Adventure is Out There

February 2014

Endo

Kenji Endo prepares for circus life at an early age.

How many times have you tried to run away from home? For me it was only once, and a pretty lame try. When I was six or seven, I remember getting furious at my parents during dinner, probably because I didn’t want to eat my vegetables or something, and angrily announced that I was going to run away. I ran up to my room, hastily packed a knapsack full of all the essentials, including a flashlight, a sleeve of graham crackers, and my stuffed animal rabbit, and left. Sort of. I dramatically exited the house through the garage, opened and closed the power door, still inside and then hid in the corner of the garage. Behind the shovels and painting supplies, I waited. I guess what my seven-year-old brain was plotting was to simply make my parents think I had run away. Once their guilt had accumulated unbearably, they would start the search party, and I would reveal my hiding place and accept their profuse apologies. I think I lasted for about an hour before my rations ran out. As I slipped into the house in shame, my first and only grand run-away plan was over.

I think most of us have one of those stories, trying to run away. While I only made it as far as my garage, Greg Szumel ’14 made it all the way to his backyard. At four, Ellie McGinnis ’14 made it over a mile with a packed suitcase before turning back.

I still occasionally want to run away, though not for the same reasons I had as a kid. Now-a-days, it is not because of that seven-year-old rebellion against my parents’ vegetable-imposing ways, but for some underlying childhood wishes – for adventure, a change of scenery, or a new start.

At Baynard track, where indoor track practices, there’s a freight train that passes by every other day or so around 4:30pm. I sometimes fantasize about running alongside the train as it passes, jumping into one of the empty cargo containers and seeing where it may take me. It appears to head east from Baynard, probably traveling towards the Delaware River and then north towards Philadelphia. Maybe it would take me all the way to Maine.

Other days, I wonder what would happen if I took Exit 165A to I-95 South instead of 165B I-95 North towards school. Where would it take me? With a full tank of gas, and my family’s Ford Fusion hybrid, I could maybe make it as far as Asheville, NC. Once out of gas, maybe I could live the life of Ana and Ruby in Charles Frazier’s Cold Mountain, tending a farm in the Blue Ridge Mountains. Or I could hitchhike continuing south, until I find a traveling circus. I could finally put the bag of modeling balloons in my closet, my mediocre juggling skills, and the unicycle I got for my tenth birthday to good use.

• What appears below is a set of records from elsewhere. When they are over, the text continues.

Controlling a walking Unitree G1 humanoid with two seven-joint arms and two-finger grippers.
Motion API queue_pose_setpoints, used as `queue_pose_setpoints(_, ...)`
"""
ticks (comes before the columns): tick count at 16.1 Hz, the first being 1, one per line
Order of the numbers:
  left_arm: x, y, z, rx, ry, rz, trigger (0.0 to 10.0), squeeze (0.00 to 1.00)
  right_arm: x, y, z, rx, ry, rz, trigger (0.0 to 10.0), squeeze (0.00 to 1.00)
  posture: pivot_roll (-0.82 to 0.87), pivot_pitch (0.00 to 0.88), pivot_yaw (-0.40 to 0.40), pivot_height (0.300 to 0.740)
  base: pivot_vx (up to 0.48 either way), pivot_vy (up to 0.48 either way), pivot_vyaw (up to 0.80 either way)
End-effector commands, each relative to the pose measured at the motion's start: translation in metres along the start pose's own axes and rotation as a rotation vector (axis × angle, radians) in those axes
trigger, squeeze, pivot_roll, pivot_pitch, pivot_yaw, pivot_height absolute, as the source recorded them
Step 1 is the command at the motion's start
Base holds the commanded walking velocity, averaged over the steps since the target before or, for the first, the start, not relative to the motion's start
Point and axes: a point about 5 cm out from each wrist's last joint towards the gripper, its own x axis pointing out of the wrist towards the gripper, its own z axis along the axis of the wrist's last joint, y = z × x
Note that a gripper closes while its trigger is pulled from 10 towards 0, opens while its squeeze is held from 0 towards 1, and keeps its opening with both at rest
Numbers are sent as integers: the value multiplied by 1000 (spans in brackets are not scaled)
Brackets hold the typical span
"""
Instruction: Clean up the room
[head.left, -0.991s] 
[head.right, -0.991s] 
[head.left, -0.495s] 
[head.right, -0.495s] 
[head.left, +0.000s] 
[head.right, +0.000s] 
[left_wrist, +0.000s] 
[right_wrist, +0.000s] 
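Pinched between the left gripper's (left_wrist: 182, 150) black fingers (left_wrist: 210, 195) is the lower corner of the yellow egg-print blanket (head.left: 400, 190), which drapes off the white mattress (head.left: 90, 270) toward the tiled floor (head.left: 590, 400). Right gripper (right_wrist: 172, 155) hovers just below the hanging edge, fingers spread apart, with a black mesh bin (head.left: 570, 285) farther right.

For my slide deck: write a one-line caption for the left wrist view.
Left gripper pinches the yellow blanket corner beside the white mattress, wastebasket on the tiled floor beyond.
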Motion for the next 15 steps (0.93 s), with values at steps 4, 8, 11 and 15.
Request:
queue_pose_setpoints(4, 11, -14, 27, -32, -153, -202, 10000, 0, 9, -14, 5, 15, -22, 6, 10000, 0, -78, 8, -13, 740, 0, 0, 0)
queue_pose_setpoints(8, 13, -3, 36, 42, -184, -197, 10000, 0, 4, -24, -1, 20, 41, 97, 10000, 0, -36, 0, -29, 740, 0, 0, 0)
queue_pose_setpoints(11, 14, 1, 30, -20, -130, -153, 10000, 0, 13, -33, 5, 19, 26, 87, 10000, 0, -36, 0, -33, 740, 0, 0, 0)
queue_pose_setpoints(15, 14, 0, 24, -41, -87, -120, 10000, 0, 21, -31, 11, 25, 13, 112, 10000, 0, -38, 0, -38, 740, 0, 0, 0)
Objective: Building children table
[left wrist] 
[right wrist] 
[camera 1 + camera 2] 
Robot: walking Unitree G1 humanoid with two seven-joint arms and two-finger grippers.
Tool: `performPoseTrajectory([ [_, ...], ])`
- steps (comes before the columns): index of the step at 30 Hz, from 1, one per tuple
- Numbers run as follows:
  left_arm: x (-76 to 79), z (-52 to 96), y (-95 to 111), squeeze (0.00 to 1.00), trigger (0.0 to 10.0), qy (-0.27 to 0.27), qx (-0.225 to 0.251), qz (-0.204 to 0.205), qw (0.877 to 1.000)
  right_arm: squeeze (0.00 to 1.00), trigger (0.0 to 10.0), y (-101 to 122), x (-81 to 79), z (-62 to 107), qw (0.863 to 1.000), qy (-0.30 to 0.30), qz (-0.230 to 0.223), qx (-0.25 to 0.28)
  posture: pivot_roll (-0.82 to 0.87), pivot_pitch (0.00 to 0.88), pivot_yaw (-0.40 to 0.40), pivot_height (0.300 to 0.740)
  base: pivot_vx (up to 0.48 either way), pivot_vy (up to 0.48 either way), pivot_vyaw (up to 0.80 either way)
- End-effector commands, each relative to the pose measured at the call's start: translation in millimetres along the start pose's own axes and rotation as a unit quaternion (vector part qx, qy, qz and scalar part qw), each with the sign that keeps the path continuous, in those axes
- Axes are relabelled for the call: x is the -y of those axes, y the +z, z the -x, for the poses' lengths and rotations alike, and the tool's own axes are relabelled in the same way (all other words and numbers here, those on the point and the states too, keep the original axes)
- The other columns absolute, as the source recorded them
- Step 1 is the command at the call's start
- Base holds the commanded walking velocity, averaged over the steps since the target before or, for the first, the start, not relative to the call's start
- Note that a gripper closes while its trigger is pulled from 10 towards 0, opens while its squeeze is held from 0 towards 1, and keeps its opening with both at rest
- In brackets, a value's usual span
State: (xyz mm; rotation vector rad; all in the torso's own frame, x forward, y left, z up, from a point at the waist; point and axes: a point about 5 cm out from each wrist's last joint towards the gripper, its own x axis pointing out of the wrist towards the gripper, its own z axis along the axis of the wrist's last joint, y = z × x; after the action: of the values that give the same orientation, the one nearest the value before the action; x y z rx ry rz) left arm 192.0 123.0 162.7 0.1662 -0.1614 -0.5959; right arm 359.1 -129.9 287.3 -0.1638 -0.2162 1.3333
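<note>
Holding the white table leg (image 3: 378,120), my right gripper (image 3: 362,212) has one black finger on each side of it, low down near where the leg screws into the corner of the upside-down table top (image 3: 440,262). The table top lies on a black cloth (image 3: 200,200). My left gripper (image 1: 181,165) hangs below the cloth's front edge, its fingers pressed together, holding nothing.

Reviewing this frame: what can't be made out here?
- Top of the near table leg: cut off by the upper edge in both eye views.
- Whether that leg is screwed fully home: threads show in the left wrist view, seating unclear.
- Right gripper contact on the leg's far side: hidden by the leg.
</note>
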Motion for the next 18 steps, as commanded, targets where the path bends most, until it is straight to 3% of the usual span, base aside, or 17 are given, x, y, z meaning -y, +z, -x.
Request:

I suppose this wanderlust is sometimes driven from a desire to break boredom and routine. Days seem to become a bit monotonous at times – wake up at 5:50, leave the house at 6:20, get to school, go to class, go to break at 10:15, go to class, eat lunch at 12:45, go to class, go to practice, go home, eat dinner at 7:00, do homework until 12:00, go to bed, repeat. Maybe all I want is a break in this routine, a change of scenery, a change of pace. Or maybe I daydream about running away, starting a new life, out of fear of the present. When things get hard, my immediate instinct is to think of ways out, flight over fight.

Yet, as Lola expresses in Junot Díaz’s The Brief Wondrous Life of Oscar Wao, “The only way out is in.”

With limited money, gas, or guts, I would never actually carry out any of these irrational fantasies, just as I never actually ran away as a kid. Once the initial thrill of adventure is exhausted, life as a hobo riding the trains or as the lone wolf hiking the Blue Ridge Mountains would get difficult really fast. I would miss my family and friends, indoor plumbing, and Wawa too much. But it is nice to fantasize sometimes about those “What if?s”, about running away in search of adventure to start over, just to wonder if I could.

Yet, there are breaks in the routine, adventures waiting on the horizon that make me excited for the future. There are new flavors of Ben & Jerry’s to taste, different trails to run on, new books to read, more shows and movies on Netflix than I could ever physically watch (though I can try, can’t I?). In my near future, I will be starting college (knock-on-wood), an expedition in itself. I cannot wait for that adventure, in a new city or town, with new people to meet, new experiences to be had. Yet, it will be nice to know that wherever I go on my quest, in pursuing my wanderlust, there is a place back home I can return to.

As Up taught us, adventure is out there. It’s time to go and find it.